# PROBLEM
Search the data for the word "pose". Reproduce every line where it is found.

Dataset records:
BEGIN

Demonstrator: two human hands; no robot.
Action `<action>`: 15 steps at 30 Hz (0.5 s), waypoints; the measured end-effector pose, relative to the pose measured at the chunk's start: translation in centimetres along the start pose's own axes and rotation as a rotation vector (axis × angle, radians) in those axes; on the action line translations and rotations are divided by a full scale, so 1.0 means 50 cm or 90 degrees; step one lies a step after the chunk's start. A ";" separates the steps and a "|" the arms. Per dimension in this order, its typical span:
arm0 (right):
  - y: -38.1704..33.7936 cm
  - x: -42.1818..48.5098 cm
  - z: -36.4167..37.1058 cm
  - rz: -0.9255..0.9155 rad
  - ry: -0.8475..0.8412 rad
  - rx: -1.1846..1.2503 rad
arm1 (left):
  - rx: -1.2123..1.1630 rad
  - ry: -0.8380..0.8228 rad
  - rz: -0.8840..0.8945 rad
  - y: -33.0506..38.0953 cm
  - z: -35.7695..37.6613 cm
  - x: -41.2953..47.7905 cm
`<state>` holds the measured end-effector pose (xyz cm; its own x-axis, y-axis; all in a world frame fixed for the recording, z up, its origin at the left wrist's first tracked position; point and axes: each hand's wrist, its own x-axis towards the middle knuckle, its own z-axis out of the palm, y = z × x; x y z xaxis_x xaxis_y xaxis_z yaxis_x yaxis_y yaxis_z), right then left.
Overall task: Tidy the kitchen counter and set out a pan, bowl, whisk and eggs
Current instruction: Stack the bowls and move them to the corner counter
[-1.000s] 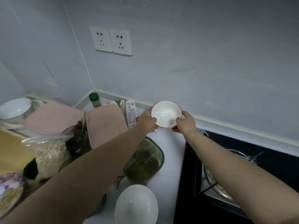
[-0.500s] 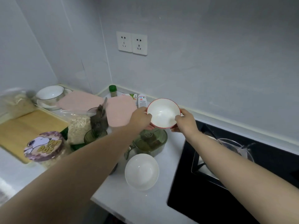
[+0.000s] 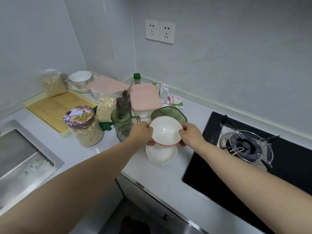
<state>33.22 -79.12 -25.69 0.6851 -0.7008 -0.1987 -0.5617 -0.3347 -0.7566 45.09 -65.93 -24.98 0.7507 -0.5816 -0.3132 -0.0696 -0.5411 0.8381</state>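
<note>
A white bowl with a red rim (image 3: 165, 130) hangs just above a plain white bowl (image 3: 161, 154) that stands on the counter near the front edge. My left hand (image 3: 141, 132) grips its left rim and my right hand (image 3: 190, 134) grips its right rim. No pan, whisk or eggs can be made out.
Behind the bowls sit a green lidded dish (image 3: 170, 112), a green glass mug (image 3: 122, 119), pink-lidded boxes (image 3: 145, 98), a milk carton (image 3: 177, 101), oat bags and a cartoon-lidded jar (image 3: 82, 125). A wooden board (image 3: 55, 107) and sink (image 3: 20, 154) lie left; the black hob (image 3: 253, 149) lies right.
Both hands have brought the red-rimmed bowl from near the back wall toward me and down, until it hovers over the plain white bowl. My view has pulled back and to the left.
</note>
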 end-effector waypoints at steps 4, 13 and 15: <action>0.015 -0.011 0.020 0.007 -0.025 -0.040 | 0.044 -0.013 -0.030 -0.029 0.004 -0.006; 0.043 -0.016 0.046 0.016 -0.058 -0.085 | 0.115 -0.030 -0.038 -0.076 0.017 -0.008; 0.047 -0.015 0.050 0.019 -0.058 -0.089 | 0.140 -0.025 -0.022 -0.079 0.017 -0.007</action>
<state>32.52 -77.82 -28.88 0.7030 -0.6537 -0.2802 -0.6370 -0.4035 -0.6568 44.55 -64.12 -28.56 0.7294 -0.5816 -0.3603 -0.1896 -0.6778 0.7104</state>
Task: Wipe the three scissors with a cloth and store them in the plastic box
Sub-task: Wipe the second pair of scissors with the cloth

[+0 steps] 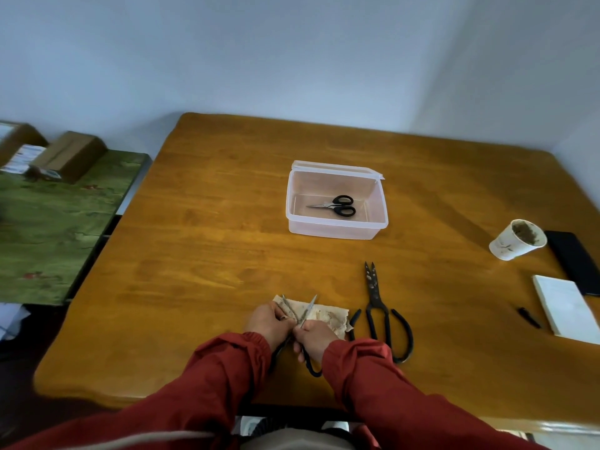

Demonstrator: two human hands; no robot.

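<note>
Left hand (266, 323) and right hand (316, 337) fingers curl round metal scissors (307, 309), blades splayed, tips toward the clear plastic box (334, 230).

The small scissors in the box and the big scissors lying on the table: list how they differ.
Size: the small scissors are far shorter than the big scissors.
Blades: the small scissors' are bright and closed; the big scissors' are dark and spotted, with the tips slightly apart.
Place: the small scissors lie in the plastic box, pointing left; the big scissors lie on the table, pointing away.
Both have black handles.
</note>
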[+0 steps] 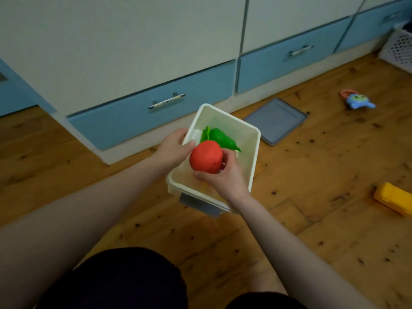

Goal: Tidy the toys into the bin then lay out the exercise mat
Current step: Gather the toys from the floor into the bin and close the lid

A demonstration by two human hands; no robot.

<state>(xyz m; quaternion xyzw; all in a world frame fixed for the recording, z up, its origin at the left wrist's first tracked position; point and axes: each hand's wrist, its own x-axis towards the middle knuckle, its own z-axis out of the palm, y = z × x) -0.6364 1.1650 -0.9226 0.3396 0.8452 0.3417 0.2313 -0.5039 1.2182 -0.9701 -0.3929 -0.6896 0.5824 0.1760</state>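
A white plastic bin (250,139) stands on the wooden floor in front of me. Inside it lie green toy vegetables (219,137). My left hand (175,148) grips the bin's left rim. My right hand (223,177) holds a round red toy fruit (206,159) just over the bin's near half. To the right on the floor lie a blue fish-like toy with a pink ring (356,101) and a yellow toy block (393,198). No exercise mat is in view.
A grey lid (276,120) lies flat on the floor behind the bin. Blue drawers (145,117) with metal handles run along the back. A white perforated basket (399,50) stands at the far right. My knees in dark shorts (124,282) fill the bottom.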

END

# ANSWER
Action `<action>`: 15 steps at 30 Hz (0.5 s), waypoints; the measured end-effector pose, relative to the pose measured at the chunk's start: translation in centimetres along the start pose's own axes and rotation as a rotation vector (axis × angle, radians) in those axes; on the action line translations and rotations are divided by a full scale, so 1.0 means 50 cm or 90 degrees; step one lies a step after the chunk's start. A ";" separates the steps and a "|" the arms. Per dimension in this order, its typical span:
`<state>` holds the measured end-effector pose (xyz cm; its own x-axis, y-axis; all in a world frame fixed for the recording, z up, its origin at the left wrist's first tracked position; point and axes: each hand's wrist, its own x-axis towards the middle knuckle, its own z-axis out of the palm, y = z × x; x y z xaxis_x xaxis_y xaxis_z yaxis_x yaxis_y yaxis_z), right then left.

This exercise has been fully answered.